[What needs to be done] Only one stretch of the material below is wanted: everything from the line containing "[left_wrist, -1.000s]" down to the line containing "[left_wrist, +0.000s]", both ends included. Repeat it exactly and skip the pictures.

[Information supplied]

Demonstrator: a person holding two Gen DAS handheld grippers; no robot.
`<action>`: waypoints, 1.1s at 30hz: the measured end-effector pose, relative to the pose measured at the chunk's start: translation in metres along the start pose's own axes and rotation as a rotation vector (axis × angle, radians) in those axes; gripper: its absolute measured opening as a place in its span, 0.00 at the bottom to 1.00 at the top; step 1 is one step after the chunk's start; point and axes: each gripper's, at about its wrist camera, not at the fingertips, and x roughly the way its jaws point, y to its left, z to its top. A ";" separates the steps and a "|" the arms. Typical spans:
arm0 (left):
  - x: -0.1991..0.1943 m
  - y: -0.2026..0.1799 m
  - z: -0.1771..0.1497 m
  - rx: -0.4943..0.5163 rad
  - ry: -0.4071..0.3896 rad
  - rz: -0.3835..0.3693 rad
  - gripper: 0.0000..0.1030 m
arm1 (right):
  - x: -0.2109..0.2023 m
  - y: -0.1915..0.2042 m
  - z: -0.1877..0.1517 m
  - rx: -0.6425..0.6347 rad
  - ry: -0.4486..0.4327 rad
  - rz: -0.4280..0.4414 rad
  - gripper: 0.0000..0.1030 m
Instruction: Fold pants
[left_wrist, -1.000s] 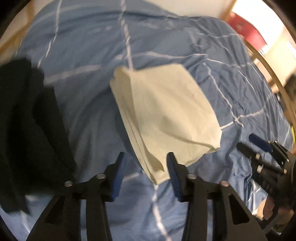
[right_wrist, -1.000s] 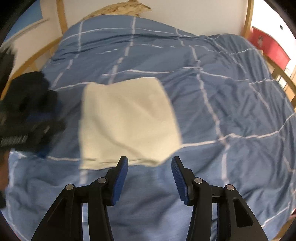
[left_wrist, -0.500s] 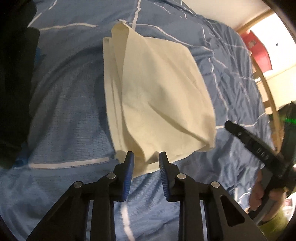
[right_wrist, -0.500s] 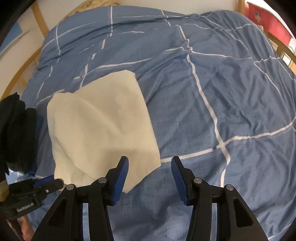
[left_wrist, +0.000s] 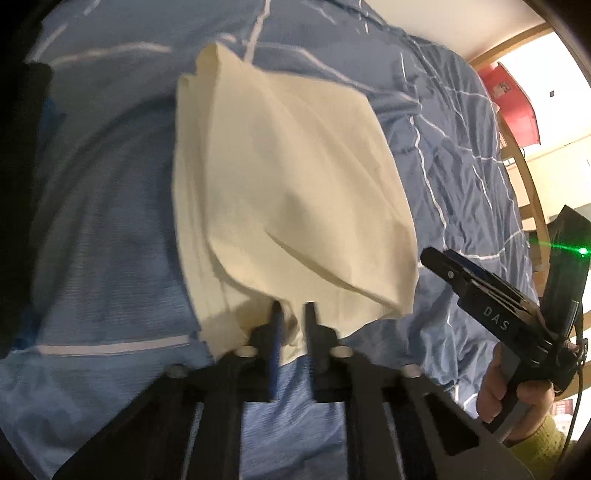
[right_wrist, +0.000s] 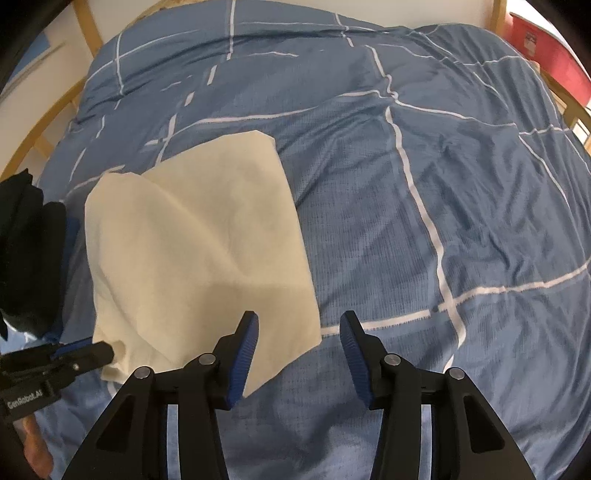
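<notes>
One pair of cream pants (left_wrist: 291, 192) lies before us, folded into a soft, roughly square packet of thin, matte woven cloth, its stacked layers showing along one side and a few shallow creases running across the top. It rests on the bed (right_wrist: 424, 206), toward the left side of it in the right wrist view, on a blue waffle-textured duvet crossed by white grid lines; a curved wooden bed frame (right_wrist: 86, 27) rims the far edge. We hold two grippers, both black with ribbed blue pads. Our left gripper (left_wrist: 293, 314) is clenched on the near edge of the pants, fingers nearly together with cloth bunched between them. Our right gripper (right_wrist: 299, 325) is released, fingers spread wide, hovering just beside the packet's near right corner. One pile of dark clothing (right_wrist: 29, 251) sits at the bed's left edge.
</notes>
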 end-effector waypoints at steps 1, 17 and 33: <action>0.001 0.001 0.000 -0.009 0.005 -0.008 0.03 | 0.003 0.000 0.002 -0.006 0.004 0.006 0.42; -0.015 0.024 -0.028 -0.056 0.037 0.086 0.02 | 0.046 0.011 -0.003 -0.084 0.097 -0.072 0.30; -0.027 0.014 -0.026 -0.044 0.008 0.102 0.02 | -0.017 0.033 -0.048 -0.279 0.138 0.083 0.32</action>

[Solution to this exercise]
[left_wrist, -1.000s] 
[right_wrist, -1.000s] 
[left_wrist, -0.500s] 
[right_wrist, -0.500s] 
[left_wrist, +0.000s] 

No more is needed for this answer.